Activity:
If a record holds a picture, drop the picture and copy everything else exactly.

Supplied records:
━━━━━━━━
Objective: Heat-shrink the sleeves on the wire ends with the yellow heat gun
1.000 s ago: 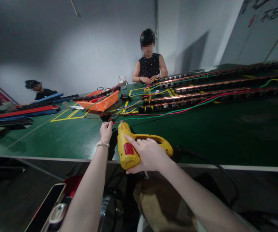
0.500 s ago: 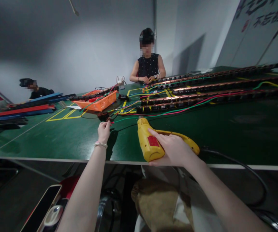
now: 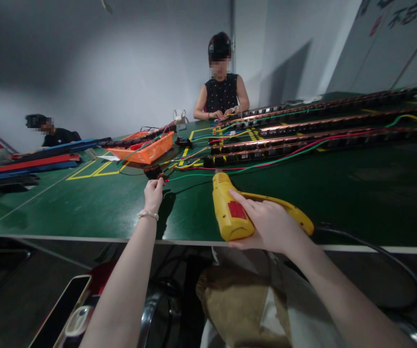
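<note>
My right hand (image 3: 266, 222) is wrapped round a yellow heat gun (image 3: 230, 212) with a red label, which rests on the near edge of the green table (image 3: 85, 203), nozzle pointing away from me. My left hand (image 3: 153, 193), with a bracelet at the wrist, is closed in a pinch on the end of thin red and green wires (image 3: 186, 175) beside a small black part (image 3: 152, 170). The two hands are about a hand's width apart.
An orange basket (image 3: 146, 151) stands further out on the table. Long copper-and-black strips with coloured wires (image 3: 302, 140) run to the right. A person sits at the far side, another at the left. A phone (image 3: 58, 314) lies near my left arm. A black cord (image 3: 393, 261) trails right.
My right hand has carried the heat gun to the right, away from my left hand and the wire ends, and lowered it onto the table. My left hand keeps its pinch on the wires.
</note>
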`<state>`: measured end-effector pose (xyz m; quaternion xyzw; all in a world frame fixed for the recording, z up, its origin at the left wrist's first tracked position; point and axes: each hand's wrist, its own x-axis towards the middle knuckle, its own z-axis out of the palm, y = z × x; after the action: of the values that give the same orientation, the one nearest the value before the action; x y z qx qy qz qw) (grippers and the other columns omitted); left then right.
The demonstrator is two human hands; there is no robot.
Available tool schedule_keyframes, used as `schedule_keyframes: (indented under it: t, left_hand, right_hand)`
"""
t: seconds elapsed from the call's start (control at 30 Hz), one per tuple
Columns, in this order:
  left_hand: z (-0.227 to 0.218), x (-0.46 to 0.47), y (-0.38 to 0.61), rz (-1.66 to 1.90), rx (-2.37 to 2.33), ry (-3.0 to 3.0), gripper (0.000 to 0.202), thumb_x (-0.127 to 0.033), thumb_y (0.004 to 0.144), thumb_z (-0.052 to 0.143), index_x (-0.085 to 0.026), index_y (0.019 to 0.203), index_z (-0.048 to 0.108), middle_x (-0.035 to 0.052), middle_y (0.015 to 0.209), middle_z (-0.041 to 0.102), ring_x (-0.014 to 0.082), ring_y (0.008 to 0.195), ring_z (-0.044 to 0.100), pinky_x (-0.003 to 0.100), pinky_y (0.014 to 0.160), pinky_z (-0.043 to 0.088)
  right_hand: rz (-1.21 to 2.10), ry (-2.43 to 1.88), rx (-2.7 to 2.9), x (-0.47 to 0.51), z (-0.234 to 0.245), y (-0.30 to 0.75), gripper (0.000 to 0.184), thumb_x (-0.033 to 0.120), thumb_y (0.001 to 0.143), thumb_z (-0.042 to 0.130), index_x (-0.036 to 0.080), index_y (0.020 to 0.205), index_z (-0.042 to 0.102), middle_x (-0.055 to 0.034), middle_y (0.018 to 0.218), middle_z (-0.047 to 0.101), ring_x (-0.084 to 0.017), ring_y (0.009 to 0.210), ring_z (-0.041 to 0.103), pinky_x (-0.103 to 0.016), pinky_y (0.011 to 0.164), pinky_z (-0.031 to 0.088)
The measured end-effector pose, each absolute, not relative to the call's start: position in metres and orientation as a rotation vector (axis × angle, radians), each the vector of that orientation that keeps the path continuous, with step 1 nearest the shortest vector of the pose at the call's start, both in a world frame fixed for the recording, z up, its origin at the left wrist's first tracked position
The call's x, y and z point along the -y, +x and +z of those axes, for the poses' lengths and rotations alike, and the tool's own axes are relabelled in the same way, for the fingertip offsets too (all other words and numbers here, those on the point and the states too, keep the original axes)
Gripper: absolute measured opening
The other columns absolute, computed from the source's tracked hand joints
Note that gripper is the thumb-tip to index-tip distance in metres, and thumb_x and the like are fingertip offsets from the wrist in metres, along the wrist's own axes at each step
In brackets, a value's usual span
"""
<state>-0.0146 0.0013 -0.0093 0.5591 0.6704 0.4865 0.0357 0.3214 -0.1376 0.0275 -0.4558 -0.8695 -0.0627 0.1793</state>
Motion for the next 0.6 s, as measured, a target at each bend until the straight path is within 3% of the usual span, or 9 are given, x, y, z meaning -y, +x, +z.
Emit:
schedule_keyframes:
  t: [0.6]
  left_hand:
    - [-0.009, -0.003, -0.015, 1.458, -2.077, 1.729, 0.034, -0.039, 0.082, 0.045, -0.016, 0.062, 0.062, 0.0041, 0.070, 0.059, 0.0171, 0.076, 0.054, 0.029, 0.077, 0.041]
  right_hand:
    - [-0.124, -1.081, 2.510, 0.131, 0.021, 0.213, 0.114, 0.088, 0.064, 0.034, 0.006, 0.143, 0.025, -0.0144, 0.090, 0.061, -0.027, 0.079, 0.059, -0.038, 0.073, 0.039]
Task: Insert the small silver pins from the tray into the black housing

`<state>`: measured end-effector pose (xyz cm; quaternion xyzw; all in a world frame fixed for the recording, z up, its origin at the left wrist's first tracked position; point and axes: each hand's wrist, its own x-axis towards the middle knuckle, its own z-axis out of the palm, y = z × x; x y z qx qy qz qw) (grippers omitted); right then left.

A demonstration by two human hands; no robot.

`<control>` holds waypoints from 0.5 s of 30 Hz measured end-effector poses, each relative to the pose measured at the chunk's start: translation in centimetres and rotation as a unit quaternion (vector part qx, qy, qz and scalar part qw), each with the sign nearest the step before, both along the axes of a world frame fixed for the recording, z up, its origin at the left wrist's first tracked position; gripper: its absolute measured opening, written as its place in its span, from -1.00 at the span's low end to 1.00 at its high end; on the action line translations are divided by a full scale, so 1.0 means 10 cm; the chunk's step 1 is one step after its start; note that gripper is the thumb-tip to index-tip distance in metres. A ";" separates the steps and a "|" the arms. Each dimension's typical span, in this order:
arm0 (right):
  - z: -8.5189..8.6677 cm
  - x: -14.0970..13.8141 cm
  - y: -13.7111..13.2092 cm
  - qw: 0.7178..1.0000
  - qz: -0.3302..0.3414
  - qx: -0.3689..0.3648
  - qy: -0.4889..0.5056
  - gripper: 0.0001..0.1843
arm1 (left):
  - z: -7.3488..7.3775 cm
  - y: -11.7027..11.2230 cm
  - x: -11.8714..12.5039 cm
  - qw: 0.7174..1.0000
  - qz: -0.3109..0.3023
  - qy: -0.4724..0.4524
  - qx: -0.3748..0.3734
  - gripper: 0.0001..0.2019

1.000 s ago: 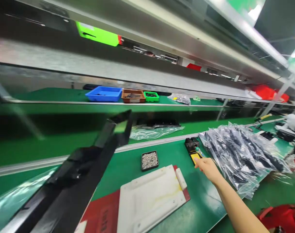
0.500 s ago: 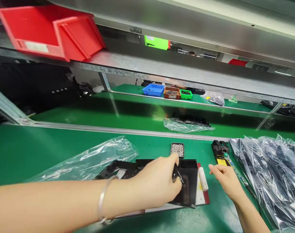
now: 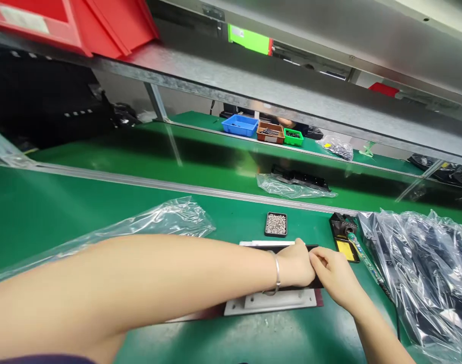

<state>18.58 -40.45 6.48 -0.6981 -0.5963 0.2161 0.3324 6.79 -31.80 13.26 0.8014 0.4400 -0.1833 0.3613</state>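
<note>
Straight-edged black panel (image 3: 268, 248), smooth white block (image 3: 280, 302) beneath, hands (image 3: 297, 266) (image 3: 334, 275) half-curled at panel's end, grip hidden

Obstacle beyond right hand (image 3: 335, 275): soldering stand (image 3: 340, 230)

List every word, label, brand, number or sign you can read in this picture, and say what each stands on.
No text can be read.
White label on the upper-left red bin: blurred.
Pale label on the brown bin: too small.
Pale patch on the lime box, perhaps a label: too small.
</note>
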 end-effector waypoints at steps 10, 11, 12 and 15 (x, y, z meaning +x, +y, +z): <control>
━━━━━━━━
The completed task:
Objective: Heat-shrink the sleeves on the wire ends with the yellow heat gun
1.000 s ago: 
0.500 s ago: 
now: 
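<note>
My right hand (image 3: 266, 222) is wrapped round a yellow heat gun (image 3: 230, 212) with a red label, which rests on the near edge of the green table (image 3: 85, 203), nozzle pointing away from me. My left hand (image 3: 153, 193), with a bracelet at the wrist, is closed in a pinch on the end of thin red and green wires (image 3: 186, 175) beside a small black part (image 3: 152, 170). The two hands are about a hand's width apart.
An orange basket (image 3: 146, 151) stands further out on the table. Long copper-and-black strips with coloured wires (image 3: 302, 140) run to the right. A person sits at the far side, another at the left. A phone (image 3: 58, 314) lies near my left arm. A black cord (image 3: 393, 261) trails right.
My right hand has carried the heat gun to the right, away from my left hand and the wire ends, and lowered it onto the table. My left hand keeps its pinch on the wires.
</note>
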`<state>`: measured end-effector pose (xyz m; quaternion xyzw; all in a world frame fixed for the recording, z up, its origin at the left wrist's first tracked position; point and axes: each hand's wrist, its own x-axis towards the middle knuckle, its own z-axis out of the palm, y = z × x; after the action: of the values that give the same orientation, the one nearest the value before the action; x y z qx qy qz qw) (grippers and the other columns omitted); left then right.
The demonstrator is two human hands; there is no robot.
Available tool schedule_keyframes, used as `schedule_keyframes: (indented under it: t, left_hand, right_hand)`
"""
t: seconds elapsed from the call's start (control at 30 Hz), one per tuple
Columns, in this order:
  left_hand: z (-0.227 to 0.218), x (-0.46 to 0.47), y (-0.38 to 0.61), rz (-1.66 to 1.90), rx (-2.37 to 2.33), ry (-3.0 to 3.0), gripper (0.000 to 0.202), thumb_x (-0.127 to 0.033), thumb_y (0.004 to 0.144), thumb_z (-0.052 to 0.143), index_x (-0.085 to 0.026), index_y (0.019 to 0.203), index_z (-0.048 to 0.108), middle_x (-0.035 to 0.052), middle_y (0.015 to 0.209), middle_z (-0.041 to 0.102), ring_x (-0.014 to 0.082), ring_y (0.008 to 0.195), ring_z (-0.044 to 0.100), pinky_x (-0.003 to 0.100), pinky_y (0.014 to 0.160), pinky_z (-0.043 to 0.088)
  right_hand: rz (-1.21 to 2.10), ry (-2.43 to 1.88), rx (-2.7 to 2.9), x (-0.47 to 0.51), z (-0.234 to 0.245), y (-0.30 to 0.75), gripper (0.000 to 0.184), thumb_x (-0.033 to 0.120), thumb_y (0.001 to 0.143), thumb_z (-0.042 to 0.130), index_x (-0.036 to 0.080), index_y (0.020 to 0.205), index_z (-0.042 to 0.102), middle_x (-0.055 to 0.034), middle_y (0.018 to 0.218), middle_z (-0.047 to 0.101), ring_x (-0.084 to 0.017), ring_y (0.009 to 0.210), ring_z (-0.041 to 0.103), pinky_x (-0.103 to 0.016), pinky_y (0.011 to 0.164), pinky_z (-0.031 to 0.088)
The measured end-effector pose, each absolute, not relative to the call's start: position in metres and orientation as a rotation vector (axis × angle, radians), each the vector of that orientation that keeps the path continuous, with step 1 nearest the shortest vector of the pose at the call's start, both in a world frame fixed for the recording, z up, its origin at the left wrist's first tracked position
The call's x, y and z point along the -y, +x and +z of those axes, for the poses' lengths and rotations alike, and the tool's own axes are relabelled in the same way, for the fingertip offsets too (all other words and numbers here, those on the point and the states too, keep the original axes)
Gripper: absolute measured opening
The other columns absolute, computed from the source's tracked hand joints
Note that gripper is the thumb-tip to index-tip distance in metres, and thumb_x and the like are fingertip offsets from the wrist in metres, along the wrist's own axes at each step
In brackets, a value's usual span
"""
<state>-0.0146 0.0013 -0.0093 0.5591 0.6704 0.4865 0.0357 0.3214 -0.1376 0.0275 -0.4558 -0.8695 -0.0627 0.1793</state>
Motion for the next 0.6 s, as measured, a target at each bend until the straight path is within 3% of the usual span, or 9 are given, x, y, z meaning -y, +x, +z.
Emit:
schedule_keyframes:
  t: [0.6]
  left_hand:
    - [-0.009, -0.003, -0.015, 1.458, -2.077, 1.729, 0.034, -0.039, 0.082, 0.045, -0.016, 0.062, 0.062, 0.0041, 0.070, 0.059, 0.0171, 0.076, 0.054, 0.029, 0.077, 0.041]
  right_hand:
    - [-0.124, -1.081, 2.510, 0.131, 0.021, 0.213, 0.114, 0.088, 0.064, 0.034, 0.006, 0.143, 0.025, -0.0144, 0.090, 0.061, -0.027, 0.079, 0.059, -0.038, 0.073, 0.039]
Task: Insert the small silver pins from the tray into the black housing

`<state>`: measured end-effector pose (xyz cm; quaternion xyzw; all in a world frame fixed for the recording, z up, its origin at the left wrist's first tracked position; point and axes: each hand's wrist, its own x-axis towards the middle knuckle, its own z-axis out of the palm, y = z × x; x y z qx qy qz qw) (grippers omitted); right then left.

A demonstration by two human hands; no robot.

`<control>` holds waypoints from 0.5 s of 30 Hz measured end-effector poses, each relative to the pose measured at the chunk's start: translation in centimetres and rotation as a unit quaternion (vector part qx, qy, qz and scalar part qw), each with the sign nearest the step before, both along the axes of a world frame fixed for the recording, z up, its origin at the left wrist's first tracked position; gripper: its absolute measured opening, written as its place in its span, from -1.00 at the span's low end to 1.00 at its high end; on the action line translations are divided by a full scale, so 1.0 means 10 cm; the chunk's step 1 is one step after its start; note that gripper is the thumb-tip to index-tip distance in metres. A ";" separates the steps and a "|" the arms. Each dimension's typical span, in this order:
arm0 (right):
  - z: -8.5189..8.6677 cm
  - x: -14.0970..13.8141 cm
  - y: -13.7111..13.2092 cm
  - qw: 0.7178..1.0000
  - qz: -0.3302..0.3414
  - qx: -0.3689..0.3648
  - qy: -0.4889..0.5056
  - gripper: 0.0001..0.1843
arm1 (left):
  - z: -7.3488..7.3775 cm
  - y: -11.7027..11.2230 cm
  - x: -11.8714..12.5039 cm
  - qw: 0.7174..1.0000
  - qz: -0.3109..0.3023
  - qy: -0.4724..0.4524
  - qx: -0.3748..0.3734
  - gripper: 0.0001..0.2019

1.000 s ago: 
0.500 s ago: 
now: 

<state>18.58 -40.45 6.48 -0.6981 -0.5963 0.2161 0.3324 6.79 -31.80 13.26 0.8014 0.4400 -0.1833 0.3613</state>
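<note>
Straight-edged black panel (image 3: 268, 248), smooth white block (image 3: 280, 302) beneath, hands (image 3: 297, 266) (image 3: 334, 275) half-curled at panel's end, grip hidden

Obstacle beyond right hand (image 3: 335, 275): soldering stand (image 3: 340, 230)

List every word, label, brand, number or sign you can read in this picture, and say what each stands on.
No text can be read.
White label on the upper-left red bin: blurred.
Pale label on the brown bin: too small.
Pale patch on the lime box, perhaps a label: too small.
</note>
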 end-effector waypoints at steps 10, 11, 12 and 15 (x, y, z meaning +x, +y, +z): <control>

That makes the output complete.